_What you should do:_ Make an exact copy of the records below. Include every line.

_Entries provided:_
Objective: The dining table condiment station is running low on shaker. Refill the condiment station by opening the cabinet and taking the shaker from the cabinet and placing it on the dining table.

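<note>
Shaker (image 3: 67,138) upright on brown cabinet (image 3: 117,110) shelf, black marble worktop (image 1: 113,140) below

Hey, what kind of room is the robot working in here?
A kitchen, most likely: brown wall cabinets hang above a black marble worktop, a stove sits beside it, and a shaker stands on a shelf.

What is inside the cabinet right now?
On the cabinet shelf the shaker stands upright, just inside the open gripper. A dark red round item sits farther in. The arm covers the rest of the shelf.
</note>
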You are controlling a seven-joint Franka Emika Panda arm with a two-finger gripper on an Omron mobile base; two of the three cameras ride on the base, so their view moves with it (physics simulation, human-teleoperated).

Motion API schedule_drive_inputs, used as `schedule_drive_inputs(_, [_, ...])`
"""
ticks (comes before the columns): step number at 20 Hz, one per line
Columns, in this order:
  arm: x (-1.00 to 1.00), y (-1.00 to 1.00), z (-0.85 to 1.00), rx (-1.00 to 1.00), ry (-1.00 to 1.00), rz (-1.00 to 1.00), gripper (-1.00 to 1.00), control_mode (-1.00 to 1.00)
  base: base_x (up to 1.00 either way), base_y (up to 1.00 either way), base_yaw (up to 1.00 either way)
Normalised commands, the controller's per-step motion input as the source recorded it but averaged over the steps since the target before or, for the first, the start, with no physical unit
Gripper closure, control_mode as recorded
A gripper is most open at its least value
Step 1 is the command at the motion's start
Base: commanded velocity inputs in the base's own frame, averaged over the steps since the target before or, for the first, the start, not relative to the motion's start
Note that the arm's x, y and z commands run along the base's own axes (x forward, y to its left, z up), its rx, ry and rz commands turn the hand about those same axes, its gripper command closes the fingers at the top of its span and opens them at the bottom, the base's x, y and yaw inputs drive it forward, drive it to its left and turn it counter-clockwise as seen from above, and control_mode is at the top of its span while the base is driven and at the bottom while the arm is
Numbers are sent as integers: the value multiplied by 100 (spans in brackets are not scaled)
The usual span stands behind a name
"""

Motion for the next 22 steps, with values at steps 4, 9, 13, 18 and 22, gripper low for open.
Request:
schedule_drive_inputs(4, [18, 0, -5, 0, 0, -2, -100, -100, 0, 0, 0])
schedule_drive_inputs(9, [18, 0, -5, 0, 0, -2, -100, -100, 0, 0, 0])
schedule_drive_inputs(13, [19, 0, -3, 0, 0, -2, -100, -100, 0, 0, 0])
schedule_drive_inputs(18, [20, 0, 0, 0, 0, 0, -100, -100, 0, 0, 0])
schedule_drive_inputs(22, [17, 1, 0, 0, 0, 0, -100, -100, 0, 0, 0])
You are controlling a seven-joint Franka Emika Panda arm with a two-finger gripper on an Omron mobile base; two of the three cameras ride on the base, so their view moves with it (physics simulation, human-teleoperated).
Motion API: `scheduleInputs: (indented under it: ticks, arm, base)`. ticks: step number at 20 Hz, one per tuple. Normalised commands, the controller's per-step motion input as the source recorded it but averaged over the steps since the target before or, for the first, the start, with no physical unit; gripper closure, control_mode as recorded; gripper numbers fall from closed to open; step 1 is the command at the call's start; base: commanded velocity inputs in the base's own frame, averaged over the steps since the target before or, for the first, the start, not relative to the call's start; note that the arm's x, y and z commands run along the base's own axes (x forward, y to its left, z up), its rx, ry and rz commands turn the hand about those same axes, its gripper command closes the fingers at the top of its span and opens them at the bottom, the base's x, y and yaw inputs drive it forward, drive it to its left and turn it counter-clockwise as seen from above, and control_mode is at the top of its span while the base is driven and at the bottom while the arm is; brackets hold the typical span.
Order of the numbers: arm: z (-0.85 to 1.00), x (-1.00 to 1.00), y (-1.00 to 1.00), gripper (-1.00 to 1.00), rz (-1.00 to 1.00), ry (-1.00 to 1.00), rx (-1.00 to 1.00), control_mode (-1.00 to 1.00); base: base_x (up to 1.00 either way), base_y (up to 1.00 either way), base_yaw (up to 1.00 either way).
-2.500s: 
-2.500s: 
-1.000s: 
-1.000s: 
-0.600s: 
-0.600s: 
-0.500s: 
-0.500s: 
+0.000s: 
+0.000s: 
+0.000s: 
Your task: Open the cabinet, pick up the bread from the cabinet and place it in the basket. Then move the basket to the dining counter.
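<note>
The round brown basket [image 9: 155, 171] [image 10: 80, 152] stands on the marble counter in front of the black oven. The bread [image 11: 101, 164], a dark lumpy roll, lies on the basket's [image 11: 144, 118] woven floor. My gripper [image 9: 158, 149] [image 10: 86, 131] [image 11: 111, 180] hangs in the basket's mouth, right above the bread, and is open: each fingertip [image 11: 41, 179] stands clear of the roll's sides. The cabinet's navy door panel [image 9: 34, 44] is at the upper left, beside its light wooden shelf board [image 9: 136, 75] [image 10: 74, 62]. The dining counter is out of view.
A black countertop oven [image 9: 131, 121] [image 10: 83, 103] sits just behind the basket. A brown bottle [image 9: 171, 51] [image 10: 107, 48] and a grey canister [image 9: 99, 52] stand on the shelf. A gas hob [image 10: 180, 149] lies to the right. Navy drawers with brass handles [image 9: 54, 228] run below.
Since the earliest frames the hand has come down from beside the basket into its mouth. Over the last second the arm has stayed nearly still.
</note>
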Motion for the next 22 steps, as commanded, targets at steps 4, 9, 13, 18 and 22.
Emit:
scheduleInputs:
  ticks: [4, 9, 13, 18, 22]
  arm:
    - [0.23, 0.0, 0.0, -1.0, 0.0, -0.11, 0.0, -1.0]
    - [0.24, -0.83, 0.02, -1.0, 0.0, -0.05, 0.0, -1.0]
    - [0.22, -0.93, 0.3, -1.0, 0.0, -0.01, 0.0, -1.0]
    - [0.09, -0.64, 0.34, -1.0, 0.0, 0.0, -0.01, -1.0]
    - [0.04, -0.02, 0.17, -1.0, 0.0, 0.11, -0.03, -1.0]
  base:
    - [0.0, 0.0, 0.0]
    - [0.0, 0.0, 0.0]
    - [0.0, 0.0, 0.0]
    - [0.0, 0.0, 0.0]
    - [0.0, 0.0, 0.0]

_Task result:_
Objective: The dining table condiment station is running low on shaker. Refill the condiment station by opening the cabinet and taking the shaker from the cabinet and placing it on the dining table.

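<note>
Shaker (image 3: 67,138) upright on brown cabinet (image 3: 117,110) shelf, black marble worktop (image 1: 113,140) below

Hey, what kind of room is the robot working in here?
A kitchen, most likely: brown wall cabinets hang above a black marble worktop, a stove sits beside it, and a shaker stands on a shelf.

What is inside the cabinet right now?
On the cabinet shelf the shaker stands upright, just inside the open gripper. A dark red round item sits farther in. The arm covers the rest of the shelf.
</note>
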You are controlling a seven-joint Franka Emika Panda arm with a two-finger gripper on an Omron mobile base; two of the three cameras ride on the base, so their view moves with it (physics simulation, human-teleoperated).

Motion API schedule_drive_inputs, used as `schedule_drive_inputs(_, [_, ...])`
"""
ticks (comes before the columns): step number at 20 Hz, one per line
Columns, in this order:
  arm: x (-1.00 to 1.00), y (-1.00 to 1.00), z (-0.85 to 1.00), rx (-1.00 to 1.00), ry (-1.00 to 1.00), rz (-1.00 to 1.00), gripper (-1.00 to 1.00), control_mode (-1.00 to 1.00)
  base: base_x (up to 1.00 either way), base_y (up to 1.00 either way), base_yaw (up to 1.00 either way)
Normalised commands, the controller's per-step motion input as the source recorded it but averaged over the steps since the target before or, for the first, the start, with no physical unit
Gripper closure, control_mode as recorded
A gripper is most open at its least value
Step 1 is the command at the motion's start
Base: commanded velocity inputs in the base's own frame, averaged over the steps since the target before or, for the first, the start, not relative to the motion's start
Note that the arm's x, y and z commands run along the base's own axes (x forward, y to its left, z up), its rx, ry and rz commands turn the hand about those same axes, its gripper command closes the fingers at the top of its span and opens them at the bottom, the base's x, y and yaw inputs drive it forward, drive it to its left and turn it counter-clockwise as seen from above, and control_mode is at the top of its span while the base is driven and at the bottom while the arm is
Numbers are sent as integers: the value multiplied by 100 (spans in brackets are not scaled)
The usual span stands behind a name
"""

Motion for the next 22 steps, with values at steps 4, 9, 13, 18 and 22, gripper low for open.
Request:
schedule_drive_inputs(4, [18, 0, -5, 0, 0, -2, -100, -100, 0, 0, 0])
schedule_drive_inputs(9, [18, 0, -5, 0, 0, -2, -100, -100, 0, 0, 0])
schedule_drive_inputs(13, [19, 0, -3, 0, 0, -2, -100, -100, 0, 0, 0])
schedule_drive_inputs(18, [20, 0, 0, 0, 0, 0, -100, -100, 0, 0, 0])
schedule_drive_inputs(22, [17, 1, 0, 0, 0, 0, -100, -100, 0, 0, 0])
You are controlling a seven-joint Franka Emika Panda arm with a two-finger gripper on an Omron mobile base; two of the three cameras ride on the base, so their view moves with it (physics simulation, human-teleoperated).
Motion API: `scheduleInputs: (indented under it: ticks, arm, base)`. ticks: step number at 20 Hz, one per tuple. Normalised commands, the controller's per-step motion input as the source recorded it but averaged over the steps since the target before or, for the first, the start, with no physical unit; gripper closure, control_mode as recorded; gripper numbers fall from closed to open; step 1 is the command at the call's start; base: commanded velocity inputs in the base's own frame, averaged over the steps since the target before or, for the first, the start, not relative to the call's start; note that the arm's x, y and z commands run along the base's own axes (x forward, y to its left, z up), its rx, ry and rz commands turn the hand about those same axes, its gripper command closes the fingers at the top of its span and opens them at the bottom, the base's x, y and yaw inputs drive it forward, drive it to its left and turn it counter-clockwise as seen from above, and control_mode is at the top of its span while the base is driven and at the bottom while the arm is; brackets hold the typical span.
Order of the numbers: arm: z (-0.85 to 1.00), x (-1.00 to 1.00), y (-1.00 to 1.00), gripper (-1.00 to 1.00), rz (-1.00 to 1.00), ry (-1.00 to 1.00), rx (-1.00 to 1.00), control_mode (-1.00 to 1.00); base: base_x (up to 1.00 either way), base_y (up to 1.00 either way), base_yaw (up to 1.00 either way).
-2.500s: 
-2.500s: 
-1.000s: 
-1.000s: 
-0.600s: 
-0.600s: 
-0.500s: 
-0.500s: 
+0.000s: 
+0.000s: 
+0.000s: 
Your task: Open the cabinet, pick up the bread from the cabinet and place it in the basket. Then move the basket to the dining counter.
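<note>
The round brown basket [image 9: 155, 171] [image 10: 80, 152] stands on the marble counter in front of the black oven. The bread [image 11: 101, 164], a dark lumpy roll, lies on the basket's [image 11: 144, 118] woven floor. My gripper [image 9: 158, 149] [image 10: 86, 131] [image 11: 111, 180] hangs in the basket's mouth, right above the bread, and is open: each fingertip [image 11: 41, 179] stands clear of the roll's sides. The cabinet's navy door panel [image 9: 34, 44] is at the upper left, beside its light wooden shelf board [image 9: 136, 75] [image 10: 74, 62]. The dining counter is out of view.
A black countertop oven [image 9: 131, 121] [image 10: 83, 103] sits just behind the basket. A brown bottle [image 9: 171, 51] [image 10: 107, 48] and a grey canister [image 9: 99, 52] stand on the shelf. A gas hob [image 10: 180, 149] lies to the right. Navy drawers with brass handles [image 9: 54, 228] run below.
Since the earliest frames the hand has come down from beside the basket into its mouth. Over the last second the arm has stayed nearly still.
</note>
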Motion for the next 22 steps, as commanded, targets at steps 4, 9, 13, 18 and 22.
Emit:
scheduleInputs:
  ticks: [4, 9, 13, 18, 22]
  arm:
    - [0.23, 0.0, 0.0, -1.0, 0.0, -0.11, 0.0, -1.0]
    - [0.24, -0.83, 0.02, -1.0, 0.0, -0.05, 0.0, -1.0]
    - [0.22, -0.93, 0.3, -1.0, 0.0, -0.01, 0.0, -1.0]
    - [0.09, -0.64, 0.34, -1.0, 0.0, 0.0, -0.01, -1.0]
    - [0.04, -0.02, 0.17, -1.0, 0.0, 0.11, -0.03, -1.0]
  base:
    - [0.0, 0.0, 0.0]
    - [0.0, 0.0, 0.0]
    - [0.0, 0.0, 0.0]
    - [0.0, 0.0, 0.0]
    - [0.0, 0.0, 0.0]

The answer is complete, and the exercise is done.